WHAT TO WORK ON: From the following material, work out how many lines include the string "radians"; respond with the number only.

◆ ◆ ◆ ◆

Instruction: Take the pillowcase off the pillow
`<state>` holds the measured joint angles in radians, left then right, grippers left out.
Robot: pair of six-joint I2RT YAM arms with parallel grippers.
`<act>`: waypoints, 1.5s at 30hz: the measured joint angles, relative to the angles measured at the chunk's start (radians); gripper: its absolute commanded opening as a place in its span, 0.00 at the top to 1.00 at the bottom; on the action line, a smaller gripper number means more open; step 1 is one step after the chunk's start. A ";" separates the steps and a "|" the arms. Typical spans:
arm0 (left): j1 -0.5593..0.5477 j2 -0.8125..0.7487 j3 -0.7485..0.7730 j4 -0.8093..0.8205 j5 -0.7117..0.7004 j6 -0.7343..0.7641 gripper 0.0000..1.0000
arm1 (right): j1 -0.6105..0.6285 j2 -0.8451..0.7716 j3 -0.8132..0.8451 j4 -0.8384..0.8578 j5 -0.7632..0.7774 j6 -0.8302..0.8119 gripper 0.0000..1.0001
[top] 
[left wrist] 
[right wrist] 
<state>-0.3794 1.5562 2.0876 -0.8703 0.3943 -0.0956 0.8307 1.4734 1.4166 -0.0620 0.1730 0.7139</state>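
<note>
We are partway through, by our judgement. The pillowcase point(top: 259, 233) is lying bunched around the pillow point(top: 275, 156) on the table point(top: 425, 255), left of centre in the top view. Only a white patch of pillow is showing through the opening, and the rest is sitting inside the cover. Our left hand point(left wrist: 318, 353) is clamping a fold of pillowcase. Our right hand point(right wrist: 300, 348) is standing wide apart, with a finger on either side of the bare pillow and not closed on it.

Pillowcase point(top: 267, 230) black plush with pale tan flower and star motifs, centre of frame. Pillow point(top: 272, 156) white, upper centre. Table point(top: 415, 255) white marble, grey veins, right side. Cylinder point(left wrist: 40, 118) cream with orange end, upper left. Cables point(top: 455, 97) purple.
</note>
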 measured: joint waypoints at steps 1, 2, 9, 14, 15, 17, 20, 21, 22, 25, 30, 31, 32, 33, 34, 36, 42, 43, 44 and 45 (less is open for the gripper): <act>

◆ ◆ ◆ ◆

EXERCISE ANSWER: 2